**PROBLEM DESCRIPTION**:
How many of the lines below have "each" in them? Say the number and nothing more.
┌──
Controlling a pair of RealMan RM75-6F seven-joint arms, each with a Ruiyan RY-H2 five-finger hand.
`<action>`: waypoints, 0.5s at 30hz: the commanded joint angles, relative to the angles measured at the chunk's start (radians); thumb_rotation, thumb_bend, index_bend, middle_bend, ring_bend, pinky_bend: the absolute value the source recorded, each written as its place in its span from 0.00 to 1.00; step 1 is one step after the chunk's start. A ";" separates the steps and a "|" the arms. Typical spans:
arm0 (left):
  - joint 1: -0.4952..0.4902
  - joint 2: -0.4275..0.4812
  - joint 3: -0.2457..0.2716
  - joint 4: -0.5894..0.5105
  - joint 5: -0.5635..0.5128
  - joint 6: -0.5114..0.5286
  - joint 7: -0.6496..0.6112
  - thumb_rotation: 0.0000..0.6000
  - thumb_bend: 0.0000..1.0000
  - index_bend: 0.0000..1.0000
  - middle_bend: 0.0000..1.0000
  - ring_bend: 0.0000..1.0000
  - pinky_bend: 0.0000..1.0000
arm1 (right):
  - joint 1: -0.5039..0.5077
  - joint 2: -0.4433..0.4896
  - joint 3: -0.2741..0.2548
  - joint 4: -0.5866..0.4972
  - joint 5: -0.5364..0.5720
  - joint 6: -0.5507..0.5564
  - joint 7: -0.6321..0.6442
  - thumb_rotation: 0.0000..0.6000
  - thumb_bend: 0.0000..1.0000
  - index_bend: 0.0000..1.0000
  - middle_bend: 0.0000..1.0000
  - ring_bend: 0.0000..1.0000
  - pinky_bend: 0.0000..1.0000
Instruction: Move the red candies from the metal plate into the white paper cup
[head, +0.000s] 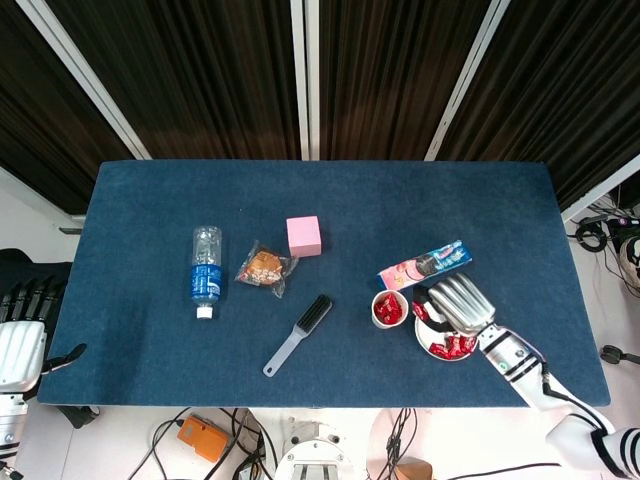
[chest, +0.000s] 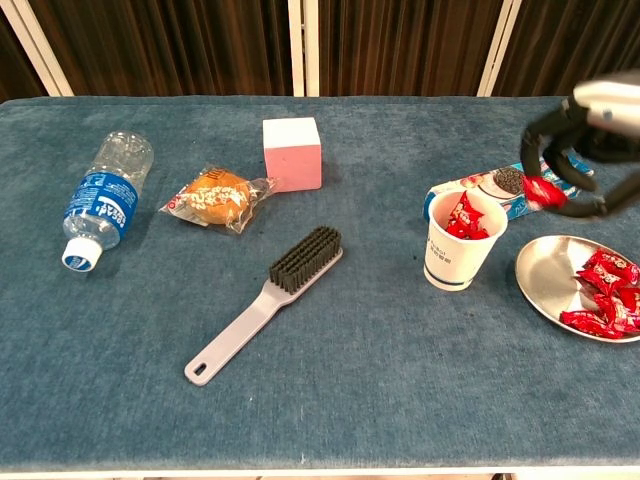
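My right hand (chest: 585, 135) hangs raised above the table and pinches one red candy (chest: 543, 192), up and to the right of the white paper cup (chest: 462, 240). The cup stands upright with several red candies inside. The metal plate (chest: 548, 270) lies right of the cup, with a few red candies (chest: 605, 295) on its right half. From the head view, the right hand (head: 457, 304) overlaps the plate's (head: 428, 345) far edge, beside the cup (head: 389, 309). My left hand (head: 20, 345) rests off the table's left edge, holding nothing, fingers apart.
A cookie box (chest: 515, 183) lies just behind the cup. A grey brush (chest: 270, 300) is mid-table, a pink block (chest: 292, 153) and a wrapped bun (chest: 215, 197) behind it. A water bottle (chest: 103, 197) lies at the left.
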 joint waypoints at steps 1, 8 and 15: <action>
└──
**TASK RESULT**:
2